▸ **Task instructions**: Copy each line of the entries beneath that contains the word "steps".

▸ **Exercise material**:

• • • •

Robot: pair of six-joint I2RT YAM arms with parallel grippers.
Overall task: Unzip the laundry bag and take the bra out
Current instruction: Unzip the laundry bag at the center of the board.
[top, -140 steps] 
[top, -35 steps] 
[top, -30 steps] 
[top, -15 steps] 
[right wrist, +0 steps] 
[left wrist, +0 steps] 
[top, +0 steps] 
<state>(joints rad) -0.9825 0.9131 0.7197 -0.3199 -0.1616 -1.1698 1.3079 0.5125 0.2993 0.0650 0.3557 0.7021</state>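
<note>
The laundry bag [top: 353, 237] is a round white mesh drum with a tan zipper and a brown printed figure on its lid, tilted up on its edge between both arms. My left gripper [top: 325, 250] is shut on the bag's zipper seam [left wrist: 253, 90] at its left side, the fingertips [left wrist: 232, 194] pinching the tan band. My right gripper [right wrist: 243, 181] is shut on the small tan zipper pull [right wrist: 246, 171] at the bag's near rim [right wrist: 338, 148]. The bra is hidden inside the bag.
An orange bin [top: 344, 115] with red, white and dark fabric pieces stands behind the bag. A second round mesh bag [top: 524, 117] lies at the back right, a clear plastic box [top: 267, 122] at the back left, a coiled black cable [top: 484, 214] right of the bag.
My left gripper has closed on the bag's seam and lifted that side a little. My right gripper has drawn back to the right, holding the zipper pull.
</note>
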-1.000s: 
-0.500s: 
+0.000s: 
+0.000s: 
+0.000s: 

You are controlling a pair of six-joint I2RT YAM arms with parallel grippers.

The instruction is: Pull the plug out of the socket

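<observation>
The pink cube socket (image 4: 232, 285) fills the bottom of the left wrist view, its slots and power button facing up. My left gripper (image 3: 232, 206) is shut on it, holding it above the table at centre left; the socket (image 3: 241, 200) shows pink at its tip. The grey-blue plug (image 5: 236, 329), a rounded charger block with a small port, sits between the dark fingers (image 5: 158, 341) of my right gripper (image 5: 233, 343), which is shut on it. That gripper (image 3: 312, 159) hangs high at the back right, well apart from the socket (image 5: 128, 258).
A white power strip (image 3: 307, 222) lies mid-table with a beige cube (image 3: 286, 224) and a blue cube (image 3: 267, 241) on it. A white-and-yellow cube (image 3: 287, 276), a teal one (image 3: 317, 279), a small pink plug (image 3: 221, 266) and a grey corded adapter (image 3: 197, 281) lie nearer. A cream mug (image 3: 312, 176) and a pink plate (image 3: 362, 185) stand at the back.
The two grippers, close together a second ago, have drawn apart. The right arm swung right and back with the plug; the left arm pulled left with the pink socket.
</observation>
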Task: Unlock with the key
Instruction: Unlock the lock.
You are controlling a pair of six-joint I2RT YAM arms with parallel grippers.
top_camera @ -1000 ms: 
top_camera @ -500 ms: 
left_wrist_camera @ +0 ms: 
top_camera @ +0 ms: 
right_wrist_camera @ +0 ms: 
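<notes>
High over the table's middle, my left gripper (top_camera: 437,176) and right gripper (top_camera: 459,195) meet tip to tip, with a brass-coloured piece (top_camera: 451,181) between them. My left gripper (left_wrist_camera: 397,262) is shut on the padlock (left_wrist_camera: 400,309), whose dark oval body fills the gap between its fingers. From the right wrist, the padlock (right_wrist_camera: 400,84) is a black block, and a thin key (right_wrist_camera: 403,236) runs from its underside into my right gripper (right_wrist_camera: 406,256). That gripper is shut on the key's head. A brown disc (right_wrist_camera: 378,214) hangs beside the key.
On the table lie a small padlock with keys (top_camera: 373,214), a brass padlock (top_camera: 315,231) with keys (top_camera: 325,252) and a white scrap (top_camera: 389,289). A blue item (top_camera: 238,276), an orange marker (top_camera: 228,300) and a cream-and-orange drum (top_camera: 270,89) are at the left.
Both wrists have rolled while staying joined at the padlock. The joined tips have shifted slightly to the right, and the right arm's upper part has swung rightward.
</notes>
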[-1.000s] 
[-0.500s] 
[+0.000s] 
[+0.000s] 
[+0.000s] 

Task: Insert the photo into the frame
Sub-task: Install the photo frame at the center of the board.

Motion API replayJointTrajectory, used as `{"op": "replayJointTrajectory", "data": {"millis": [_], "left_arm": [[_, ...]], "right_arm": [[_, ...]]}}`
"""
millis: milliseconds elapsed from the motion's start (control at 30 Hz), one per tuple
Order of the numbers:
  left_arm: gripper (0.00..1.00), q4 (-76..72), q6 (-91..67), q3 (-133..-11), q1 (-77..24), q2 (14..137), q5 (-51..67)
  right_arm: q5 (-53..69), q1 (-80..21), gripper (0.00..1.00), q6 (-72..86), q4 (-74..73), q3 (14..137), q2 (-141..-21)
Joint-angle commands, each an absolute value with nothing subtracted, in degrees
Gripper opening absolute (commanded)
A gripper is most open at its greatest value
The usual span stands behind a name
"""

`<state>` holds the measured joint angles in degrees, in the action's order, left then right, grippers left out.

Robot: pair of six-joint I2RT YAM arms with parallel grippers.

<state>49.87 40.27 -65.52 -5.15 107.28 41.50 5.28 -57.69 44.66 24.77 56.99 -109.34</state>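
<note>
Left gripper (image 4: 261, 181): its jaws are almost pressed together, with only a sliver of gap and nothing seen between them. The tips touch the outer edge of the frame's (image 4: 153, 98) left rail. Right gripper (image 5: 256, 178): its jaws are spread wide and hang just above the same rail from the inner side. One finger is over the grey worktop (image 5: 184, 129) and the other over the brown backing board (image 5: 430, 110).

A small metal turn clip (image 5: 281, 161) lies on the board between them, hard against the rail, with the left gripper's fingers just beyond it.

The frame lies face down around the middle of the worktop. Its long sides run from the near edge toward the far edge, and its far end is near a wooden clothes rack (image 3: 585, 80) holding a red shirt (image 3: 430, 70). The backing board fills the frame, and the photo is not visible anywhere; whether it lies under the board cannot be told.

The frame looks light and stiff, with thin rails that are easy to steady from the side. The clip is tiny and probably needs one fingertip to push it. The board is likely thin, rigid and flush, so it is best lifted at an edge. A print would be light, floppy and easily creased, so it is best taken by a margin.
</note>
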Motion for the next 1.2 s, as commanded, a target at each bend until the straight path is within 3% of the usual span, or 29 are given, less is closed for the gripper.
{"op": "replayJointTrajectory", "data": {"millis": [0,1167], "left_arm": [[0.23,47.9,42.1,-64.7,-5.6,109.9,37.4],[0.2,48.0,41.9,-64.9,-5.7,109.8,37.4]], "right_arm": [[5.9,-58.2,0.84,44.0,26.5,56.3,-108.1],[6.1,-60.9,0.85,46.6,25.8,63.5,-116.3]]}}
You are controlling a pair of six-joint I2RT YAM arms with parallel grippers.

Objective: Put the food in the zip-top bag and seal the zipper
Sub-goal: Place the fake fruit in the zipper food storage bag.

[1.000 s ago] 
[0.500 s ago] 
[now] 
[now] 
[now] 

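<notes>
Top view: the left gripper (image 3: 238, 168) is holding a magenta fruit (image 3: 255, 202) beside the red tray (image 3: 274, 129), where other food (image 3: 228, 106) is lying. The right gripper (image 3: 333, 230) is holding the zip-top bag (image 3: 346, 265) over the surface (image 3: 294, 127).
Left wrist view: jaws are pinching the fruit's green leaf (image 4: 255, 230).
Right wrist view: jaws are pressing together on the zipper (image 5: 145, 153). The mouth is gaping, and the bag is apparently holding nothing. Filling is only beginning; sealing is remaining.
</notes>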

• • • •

▸ **Output of the exercise**:
[top, -140 steps] 
[top, -35 steps] 
[top, -30 steps] 
[top, -15 steps] 
[right wrist, +0 steps] 
[left wrist, +0 steps] 
[top, +0 steps] 

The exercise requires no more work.